Jeudi 19 novembre 2009 4 19 /11 /2009 13:32
Repris du blog de Marie-Hélène un très beau texte de Julio Ortega Fraile.

Ceci pour rendre hommage non seulement au journaliste sensible à ces petites créatures de misère à qui nous consacrons notre association, mais également pour rendre hommage au travail d'écoute assidue que notre trésorière infatigable met à la disposition des visiteurs du blog Agir pour les Galgos depuis deux ans et demi. C'est grâce à elle que nous avons un "panorama" de la réalité animale espagnole jour après jour.

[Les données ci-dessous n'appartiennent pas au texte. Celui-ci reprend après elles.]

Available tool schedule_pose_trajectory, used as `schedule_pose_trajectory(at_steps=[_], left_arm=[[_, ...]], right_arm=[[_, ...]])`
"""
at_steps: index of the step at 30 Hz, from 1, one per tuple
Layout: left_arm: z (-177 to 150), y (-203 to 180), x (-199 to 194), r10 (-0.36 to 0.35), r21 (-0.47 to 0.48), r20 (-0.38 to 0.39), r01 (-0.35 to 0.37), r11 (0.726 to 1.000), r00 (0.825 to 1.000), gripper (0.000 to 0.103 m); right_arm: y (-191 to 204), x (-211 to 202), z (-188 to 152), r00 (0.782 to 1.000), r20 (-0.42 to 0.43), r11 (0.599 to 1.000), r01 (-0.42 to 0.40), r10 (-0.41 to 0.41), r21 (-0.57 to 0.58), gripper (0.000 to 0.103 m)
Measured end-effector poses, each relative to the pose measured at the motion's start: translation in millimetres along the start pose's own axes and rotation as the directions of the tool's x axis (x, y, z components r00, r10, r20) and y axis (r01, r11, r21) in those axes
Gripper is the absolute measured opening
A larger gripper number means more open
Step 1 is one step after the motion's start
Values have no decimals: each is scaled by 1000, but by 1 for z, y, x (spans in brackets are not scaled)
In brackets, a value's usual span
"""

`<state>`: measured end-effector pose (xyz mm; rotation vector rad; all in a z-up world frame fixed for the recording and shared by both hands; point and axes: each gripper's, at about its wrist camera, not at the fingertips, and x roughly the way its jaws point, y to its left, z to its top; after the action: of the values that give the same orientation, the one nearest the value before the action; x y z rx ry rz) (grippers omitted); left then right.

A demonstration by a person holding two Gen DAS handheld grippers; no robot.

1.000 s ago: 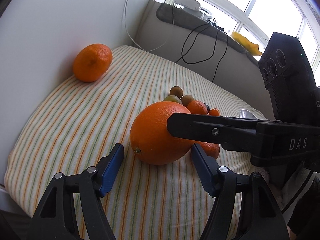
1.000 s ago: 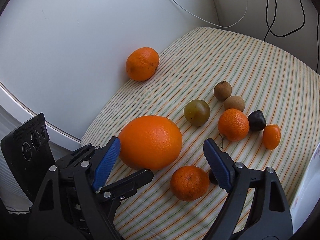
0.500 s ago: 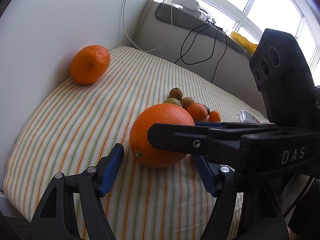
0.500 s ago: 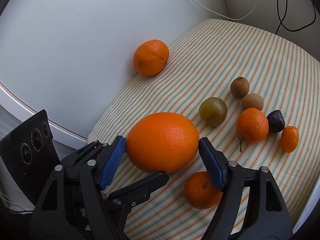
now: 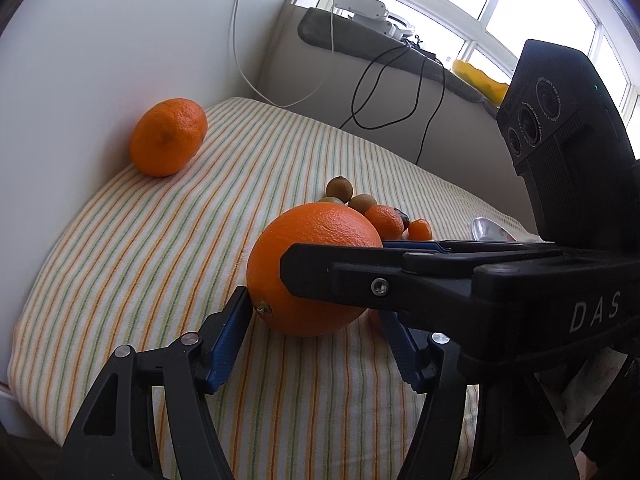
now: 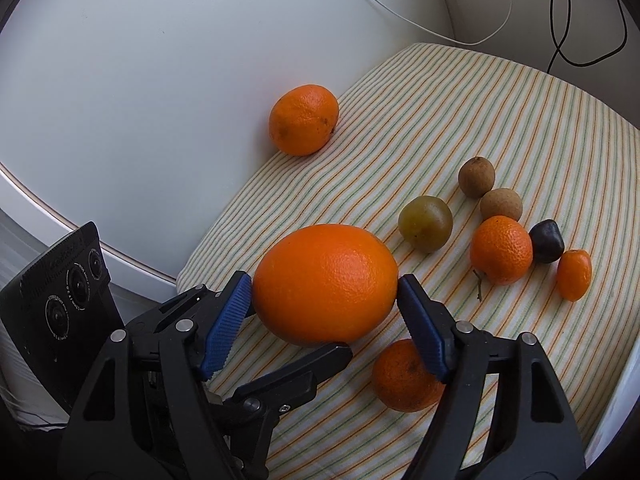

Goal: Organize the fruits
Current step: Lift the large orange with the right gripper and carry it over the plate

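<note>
A big orange (image 6: 326, 282) sits on the striped cloth (image 6: 500, 120). My right gripper (image 6: 325, 300) is shut on it, blue pads touching both its sides. In the left wrist view the same orange (image 5: 314, 268) lies between the fingers of my left gripper (image 5: 316, 330), whose left pad touches it; the right gripper's black finger (image 5: 380, 280) crosses in front and hides the right pad's contact. Another orange (image 6: 303, 119) rests against the white wall at the back. A small mandarin (image 6: 404, 376) lies under my right finger.
A green-brown plum (image 6: 425, 223), two brown longans (image 6: 476, 176), a mandarin (image 6: 501, 249), a dark fruit (image 6: 546, 241) and a kumquat (image 6: 574, 274) cluster to the right. A metal spoon (image 5: 486, 230) lies at the cloth's right edge. Cables hang behind.
The right gripper's fingers have closed onto the big orange. The left gripper has moved in until its left pad reaches the orange.
</note>
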<state>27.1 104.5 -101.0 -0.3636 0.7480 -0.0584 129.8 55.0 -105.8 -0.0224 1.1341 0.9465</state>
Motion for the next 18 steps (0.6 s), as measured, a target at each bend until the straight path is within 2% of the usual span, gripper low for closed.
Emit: schedule_pose_trajectory(at_steps=[18], left_arm=[[7,-42,-15,-47,73,35,45,996,998,65]], right_arm=[[-3,-63,-13,995,93,999,33,-34,4,78]])
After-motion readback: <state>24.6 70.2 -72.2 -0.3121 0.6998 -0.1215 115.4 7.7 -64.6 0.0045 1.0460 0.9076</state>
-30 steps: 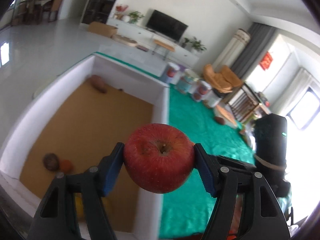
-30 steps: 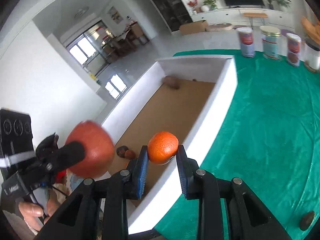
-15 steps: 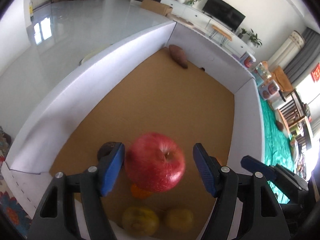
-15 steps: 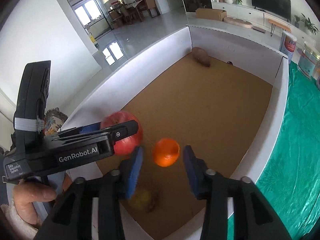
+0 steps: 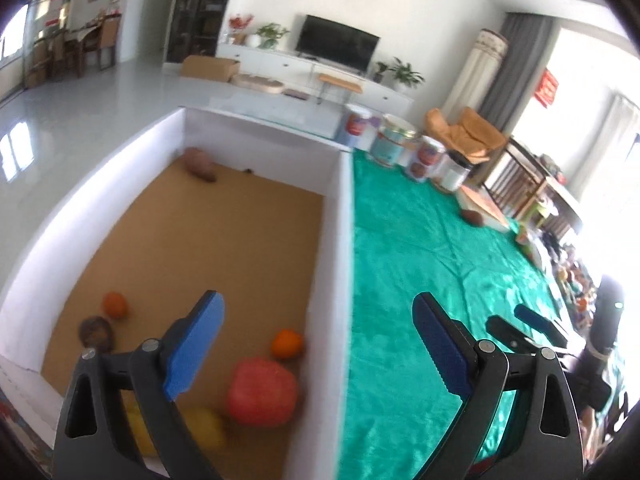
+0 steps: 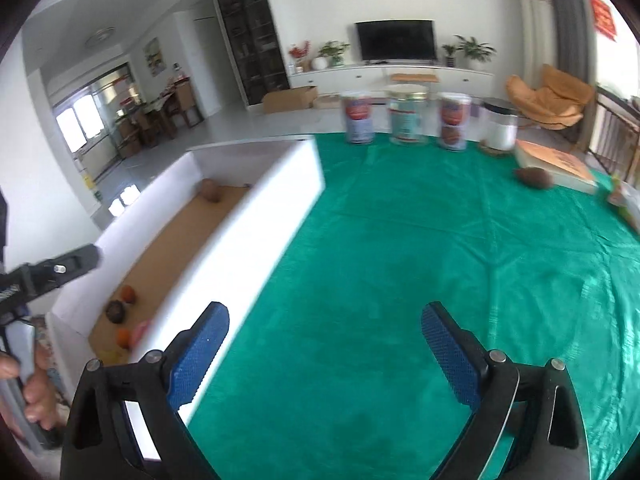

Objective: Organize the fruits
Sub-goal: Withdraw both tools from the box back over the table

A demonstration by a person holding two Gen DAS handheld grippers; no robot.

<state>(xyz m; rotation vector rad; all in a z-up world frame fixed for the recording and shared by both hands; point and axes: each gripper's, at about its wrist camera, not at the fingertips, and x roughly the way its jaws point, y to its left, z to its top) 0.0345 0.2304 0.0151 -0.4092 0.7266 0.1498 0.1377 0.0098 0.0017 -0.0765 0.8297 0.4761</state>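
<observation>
A red apple (image 5: 262, 392) lies on the cardboard floor of the white-walled box (image 5: 334, 280), near its right wall, with an orange (image 5: 286, 344) just behind it. My left gripper (image 5: 320, 340) hangs above them, its jaws opening wide with nothing between the blue pads. A second orange (image 5: 115, 305), a dark brown fruit (image 5: 96, 332) and yellow fruits (image 5: 204, 428) also lie in the box. My right gripper (image 6: 324, 346) is over the green cloth (image 6: 440, 260), jaws opening, empty. A brown fruit (image 6: 534, 178) rests far right on the cloth.
A sweet-potato-like item (image 5: 199, 164) lies at the box's far corner. Several tins (image 6: 406, 120) and a white container (image 6: 498, 128) stand along the cloth's far edge, a book (image 6: 554, 164) beside them. A person's hand (image 6: 34, 396) grips the left tool.
Both grippers let go: the apple and the orange dropped into the box. The jaws spread wide. The right gripper swung right, out over the green cloth; the left view also swung right.
</observation>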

C'est grâce à ce blog que nous savons que les effets d'annonces politiques concernant la protection des galgos et des podencos ne sont que roupie de sansonnet !

Extrait de cet article :

"En 2005 la FAPA (Federación de Asociaciones de Protección Animal), a dénoncé le fait que, en Espagne, après chaque saison de chasse, plus de 50 000 lévriers étaient éliminés par différents moyens: pendus, brûlés vifs, noyés, empoisonnés ou simplement battus à mort. Et bien nous sommes témoins d’un miracle puisque quatre ans après, selon le gouvernement espagnol, cela n’a plus lieu.

 


D’habitude, les “galgueros” utilisent leurs chiens durant les périodes cynégétiques et ensuite, pour des raisons pratiques et économiques, ils se débarrassent de l’animal sans se soucier du degré de souffrance généré par la méthode mais en visant plutôt l’efficacité et le coût minimum du procédé, d’où l’emploi de feu, eau, cordes, bâtons ou tout autre outil ou substances qui ne reviennent pas cher. Mais nos politiques affirment que ces méthodes ne sont plus d'actualité et que les propriétaires des animaux leurs octroient une retraite paisible après les services rendus à leurs maîtres.


Mars 2009: une centaine de lévriers sont découverts pendus dans une décharge dans la commune de Villatobas (Toledo). Maintenant, il s’avère que l’information était une intox et que les photos n’étaient qu’un simple montage, car il se trouve que les mandataires espagnols assurent que la maltraitance et la mort des galgos est une coutume du passé et qu’elle est éradiquée dans notre pays.


Et qui dit galgos, dit aussi podencos, les autres petites créatures, compagnons de misère et d'infortune des chasseurs, de ceux qui changent de fusil si le leur est abîmé, ou de bottes si elles sont cassées ou de chien si celui-ci est malade, blessé, vieux ou juste inefficace : il n’est plus son meilleur ami et ne représente qu’un fardeau que l’on devra nourrir et maintenir. Mais bon, cela n’est pas vrai non plus, en tout cas, d’après nos dirigeants.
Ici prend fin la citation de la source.